**Work required:** A single figure is wanted: the count of lines below containing the string "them".

··· Task material

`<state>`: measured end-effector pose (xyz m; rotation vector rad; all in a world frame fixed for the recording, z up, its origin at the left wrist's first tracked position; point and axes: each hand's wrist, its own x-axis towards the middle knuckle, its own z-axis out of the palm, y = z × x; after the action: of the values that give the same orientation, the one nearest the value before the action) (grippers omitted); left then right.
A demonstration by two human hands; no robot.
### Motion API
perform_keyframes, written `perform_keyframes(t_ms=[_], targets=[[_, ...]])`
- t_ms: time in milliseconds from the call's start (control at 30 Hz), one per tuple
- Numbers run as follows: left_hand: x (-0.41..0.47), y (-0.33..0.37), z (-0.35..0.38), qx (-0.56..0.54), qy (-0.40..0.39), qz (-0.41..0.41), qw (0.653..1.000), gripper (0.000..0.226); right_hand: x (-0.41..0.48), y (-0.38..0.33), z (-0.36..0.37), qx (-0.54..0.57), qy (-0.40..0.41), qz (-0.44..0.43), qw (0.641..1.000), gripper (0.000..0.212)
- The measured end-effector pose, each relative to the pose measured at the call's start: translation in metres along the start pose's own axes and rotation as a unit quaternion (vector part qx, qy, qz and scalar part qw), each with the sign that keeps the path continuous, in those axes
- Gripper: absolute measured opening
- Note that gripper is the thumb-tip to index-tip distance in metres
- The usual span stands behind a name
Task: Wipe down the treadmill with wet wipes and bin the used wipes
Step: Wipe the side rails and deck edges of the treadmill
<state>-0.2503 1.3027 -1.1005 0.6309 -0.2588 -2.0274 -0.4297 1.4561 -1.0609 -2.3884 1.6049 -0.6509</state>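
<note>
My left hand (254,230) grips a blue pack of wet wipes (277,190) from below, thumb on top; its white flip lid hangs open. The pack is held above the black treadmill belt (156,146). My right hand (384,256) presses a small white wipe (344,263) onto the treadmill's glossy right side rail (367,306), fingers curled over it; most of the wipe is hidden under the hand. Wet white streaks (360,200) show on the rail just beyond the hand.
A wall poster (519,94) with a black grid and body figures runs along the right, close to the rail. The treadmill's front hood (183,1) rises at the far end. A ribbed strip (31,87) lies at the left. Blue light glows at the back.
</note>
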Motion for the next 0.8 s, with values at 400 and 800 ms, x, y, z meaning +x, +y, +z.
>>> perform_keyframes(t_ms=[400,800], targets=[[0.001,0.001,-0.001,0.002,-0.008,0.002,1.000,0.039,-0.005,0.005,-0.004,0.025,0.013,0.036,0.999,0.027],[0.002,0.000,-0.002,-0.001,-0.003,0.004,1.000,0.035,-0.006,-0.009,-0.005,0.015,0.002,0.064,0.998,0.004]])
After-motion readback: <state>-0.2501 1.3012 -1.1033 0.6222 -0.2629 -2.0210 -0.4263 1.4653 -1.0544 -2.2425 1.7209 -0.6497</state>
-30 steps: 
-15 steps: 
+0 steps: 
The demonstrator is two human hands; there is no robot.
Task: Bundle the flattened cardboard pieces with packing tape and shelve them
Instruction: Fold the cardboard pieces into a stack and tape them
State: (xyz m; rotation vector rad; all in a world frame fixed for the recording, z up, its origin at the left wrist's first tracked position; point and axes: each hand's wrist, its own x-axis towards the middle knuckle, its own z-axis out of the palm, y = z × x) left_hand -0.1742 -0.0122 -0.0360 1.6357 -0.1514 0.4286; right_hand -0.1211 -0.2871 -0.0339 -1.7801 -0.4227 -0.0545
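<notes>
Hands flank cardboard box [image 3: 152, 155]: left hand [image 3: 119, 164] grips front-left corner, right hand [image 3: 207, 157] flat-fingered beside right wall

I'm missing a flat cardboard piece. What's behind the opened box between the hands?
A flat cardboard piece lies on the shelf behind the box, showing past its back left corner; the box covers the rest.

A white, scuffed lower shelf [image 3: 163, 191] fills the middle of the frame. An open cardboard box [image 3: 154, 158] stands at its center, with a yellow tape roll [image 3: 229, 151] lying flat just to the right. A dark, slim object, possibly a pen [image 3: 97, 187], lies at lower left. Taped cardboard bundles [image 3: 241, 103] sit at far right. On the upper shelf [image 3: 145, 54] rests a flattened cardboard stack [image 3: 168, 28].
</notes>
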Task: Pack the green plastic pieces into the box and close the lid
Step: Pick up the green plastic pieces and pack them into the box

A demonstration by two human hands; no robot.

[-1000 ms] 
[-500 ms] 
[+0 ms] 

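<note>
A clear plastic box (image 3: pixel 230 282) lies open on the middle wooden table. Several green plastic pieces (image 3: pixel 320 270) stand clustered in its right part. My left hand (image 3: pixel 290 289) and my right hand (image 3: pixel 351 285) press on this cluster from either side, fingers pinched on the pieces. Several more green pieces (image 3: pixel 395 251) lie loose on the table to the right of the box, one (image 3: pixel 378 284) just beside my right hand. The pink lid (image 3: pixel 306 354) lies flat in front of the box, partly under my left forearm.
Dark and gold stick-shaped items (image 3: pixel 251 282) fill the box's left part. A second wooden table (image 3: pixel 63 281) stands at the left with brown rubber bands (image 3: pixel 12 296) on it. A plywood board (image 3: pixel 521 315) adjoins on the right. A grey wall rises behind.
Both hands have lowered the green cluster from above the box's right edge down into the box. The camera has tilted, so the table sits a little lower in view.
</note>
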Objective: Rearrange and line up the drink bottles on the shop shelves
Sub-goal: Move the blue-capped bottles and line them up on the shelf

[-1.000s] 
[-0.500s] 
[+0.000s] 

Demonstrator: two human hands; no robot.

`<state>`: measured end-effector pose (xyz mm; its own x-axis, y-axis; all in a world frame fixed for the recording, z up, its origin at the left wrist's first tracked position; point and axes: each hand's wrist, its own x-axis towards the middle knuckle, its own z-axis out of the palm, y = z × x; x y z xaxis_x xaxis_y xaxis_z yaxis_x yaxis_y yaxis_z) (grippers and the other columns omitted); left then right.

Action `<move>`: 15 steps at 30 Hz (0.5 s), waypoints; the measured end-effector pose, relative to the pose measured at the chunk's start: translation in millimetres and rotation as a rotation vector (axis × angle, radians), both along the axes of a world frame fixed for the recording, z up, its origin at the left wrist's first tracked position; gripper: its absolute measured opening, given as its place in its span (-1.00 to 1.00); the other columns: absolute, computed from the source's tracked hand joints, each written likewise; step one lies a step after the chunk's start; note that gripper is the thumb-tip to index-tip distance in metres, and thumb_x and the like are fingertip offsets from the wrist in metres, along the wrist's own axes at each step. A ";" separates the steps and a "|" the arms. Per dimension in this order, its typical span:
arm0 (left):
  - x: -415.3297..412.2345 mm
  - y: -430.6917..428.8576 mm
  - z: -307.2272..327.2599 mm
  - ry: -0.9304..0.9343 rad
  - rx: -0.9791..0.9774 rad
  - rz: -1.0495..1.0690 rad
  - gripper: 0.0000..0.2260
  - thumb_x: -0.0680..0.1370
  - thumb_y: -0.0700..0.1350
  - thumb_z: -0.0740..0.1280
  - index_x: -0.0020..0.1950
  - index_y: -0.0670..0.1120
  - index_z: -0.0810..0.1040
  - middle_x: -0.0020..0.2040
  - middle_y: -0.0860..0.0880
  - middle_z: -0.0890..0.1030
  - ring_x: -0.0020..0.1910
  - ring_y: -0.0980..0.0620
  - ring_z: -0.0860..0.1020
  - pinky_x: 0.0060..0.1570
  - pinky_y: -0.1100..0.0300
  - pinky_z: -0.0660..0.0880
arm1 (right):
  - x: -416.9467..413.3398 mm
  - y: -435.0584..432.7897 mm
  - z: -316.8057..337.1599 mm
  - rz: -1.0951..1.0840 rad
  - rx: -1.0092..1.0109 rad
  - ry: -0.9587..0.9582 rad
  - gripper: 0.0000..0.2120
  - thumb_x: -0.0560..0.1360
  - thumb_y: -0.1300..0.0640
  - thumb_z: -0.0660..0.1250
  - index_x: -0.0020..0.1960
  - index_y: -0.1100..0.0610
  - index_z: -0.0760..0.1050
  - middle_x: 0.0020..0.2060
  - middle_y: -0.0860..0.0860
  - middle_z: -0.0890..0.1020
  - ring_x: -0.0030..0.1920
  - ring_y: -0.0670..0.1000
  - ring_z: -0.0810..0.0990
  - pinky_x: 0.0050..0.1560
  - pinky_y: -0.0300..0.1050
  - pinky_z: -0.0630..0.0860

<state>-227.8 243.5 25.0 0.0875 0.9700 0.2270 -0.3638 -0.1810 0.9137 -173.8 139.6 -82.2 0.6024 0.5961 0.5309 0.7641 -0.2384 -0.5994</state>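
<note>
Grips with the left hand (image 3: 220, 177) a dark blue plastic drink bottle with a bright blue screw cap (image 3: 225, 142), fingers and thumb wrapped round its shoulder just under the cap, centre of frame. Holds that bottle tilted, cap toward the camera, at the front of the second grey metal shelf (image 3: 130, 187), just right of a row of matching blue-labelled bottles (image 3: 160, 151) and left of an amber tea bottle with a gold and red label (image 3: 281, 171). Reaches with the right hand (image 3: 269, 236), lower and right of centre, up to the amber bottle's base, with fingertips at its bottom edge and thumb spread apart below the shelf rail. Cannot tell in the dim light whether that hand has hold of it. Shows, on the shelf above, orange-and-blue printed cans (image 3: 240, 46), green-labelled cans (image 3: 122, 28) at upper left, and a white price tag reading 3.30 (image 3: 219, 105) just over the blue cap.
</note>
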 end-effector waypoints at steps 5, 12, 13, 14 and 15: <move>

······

**Your solution:** 4